# Work request
Look for the string "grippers" in the listing. Copy each line that has it.

=== Data extract ===

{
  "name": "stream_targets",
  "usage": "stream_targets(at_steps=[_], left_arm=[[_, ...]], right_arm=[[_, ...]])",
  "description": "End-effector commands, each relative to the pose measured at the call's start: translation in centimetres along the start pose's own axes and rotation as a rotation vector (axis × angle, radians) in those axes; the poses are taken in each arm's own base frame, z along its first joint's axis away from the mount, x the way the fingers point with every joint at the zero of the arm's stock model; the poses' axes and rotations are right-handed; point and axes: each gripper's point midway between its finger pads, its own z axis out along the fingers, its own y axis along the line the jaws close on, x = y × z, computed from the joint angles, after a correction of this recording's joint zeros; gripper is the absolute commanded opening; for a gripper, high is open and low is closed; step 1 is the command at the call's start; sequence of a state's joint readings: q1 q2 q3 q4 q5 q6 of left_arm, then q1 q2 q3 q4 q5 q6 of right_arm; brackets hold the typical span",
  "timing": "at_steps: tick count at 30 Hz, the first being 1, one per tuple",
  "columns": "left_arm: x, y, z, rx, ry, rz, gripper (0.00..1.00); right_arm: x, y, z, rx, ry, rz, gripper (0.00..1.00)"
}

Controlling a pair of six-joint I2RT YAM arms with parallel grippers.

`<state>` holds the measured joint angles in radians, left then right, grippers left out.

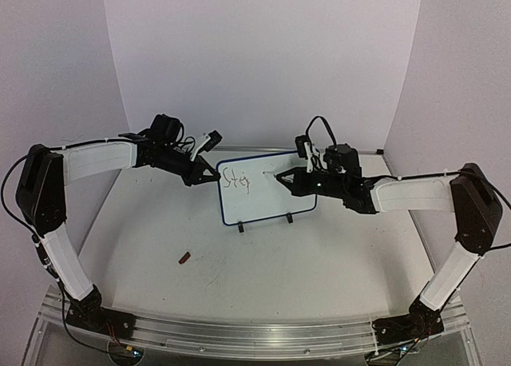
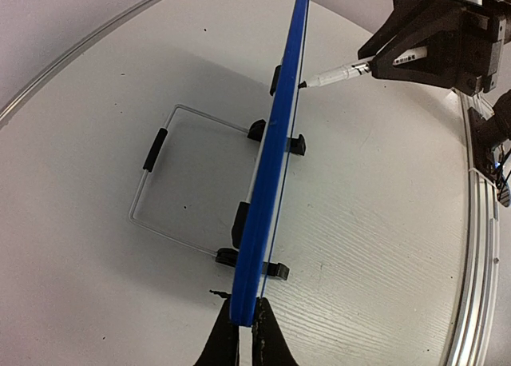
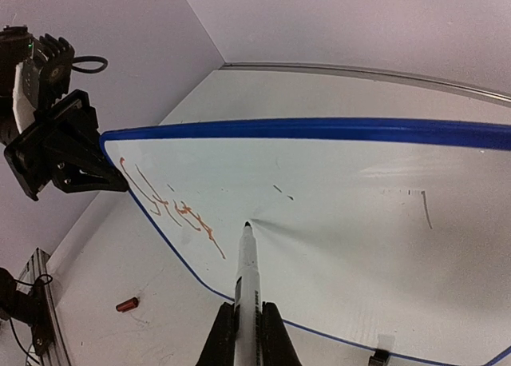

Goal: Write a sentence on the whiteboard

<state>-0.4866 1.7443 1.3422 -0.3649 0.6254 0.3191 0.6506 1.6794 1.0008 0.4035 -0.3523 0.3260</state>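
The whiteboard (image 1: 267, 196) stands upright on two black feet and has a blue frame. Orange handwriting, the sentence (image 1: 235, 180), reads roughly "Stay" at its upper left. My left gripper (image 1: 209, 174) is shut on the board's left edge. In the left wrist view the board (image 2: 275, 166) is edge-on between my fingers (image 2: 245, 328). My right gripper (image 1: 297, 179) is shut on a white marker (image 3: 246, 270). The marker's tip meets the board face (image 3: 359, 190) just right of the writing (image 3: 172, 206). The right gripper (image 3: 247, 334) shows at the bottom of its wrist view.
A small red marker cap (image 1: 185, 258) lies on the table in front of the board, also in the right wrist view (image 3: 127, 304). A wire stand (image 2: 152, 190) props the board from behind. Metal rails run along the table's edges.
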Motion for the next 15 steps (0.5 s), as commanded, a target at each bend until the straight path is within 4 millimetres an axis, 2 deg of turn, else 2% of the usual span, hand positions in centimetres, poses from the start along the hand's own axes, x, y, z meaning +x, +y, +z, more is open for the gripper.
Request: stream_targets(at_steps=[1,8,15], left_arm=[[2.9,0.1,1.4,-0.006,0.11,-0.015,0.0],[3.0,0.1,1.4,-0.008,0.111,-0.015,0.0],[2.9,0.1,1.3,-0.008,0.111,-0.014,0.0]], right_arm=[[-2.2,0.3,0.7,-0.004,-0.062,-0.011,0.0],[-2.2,-0.4,0.8,0.036,-0.075,0.01,0.0],[-3.0,-1.6,-0.7,0.115,-0.143,0.033,0.0]])
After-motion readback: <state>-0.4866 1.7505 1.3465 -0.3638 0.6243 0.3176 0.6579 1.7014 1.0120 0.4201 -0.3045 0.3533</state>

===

# Answer
Controlling a pair of six-joint I2RT YAM arms with parallel grippers.
`<state>` holds the measured joint angles in radians, left then right, grippers left out.

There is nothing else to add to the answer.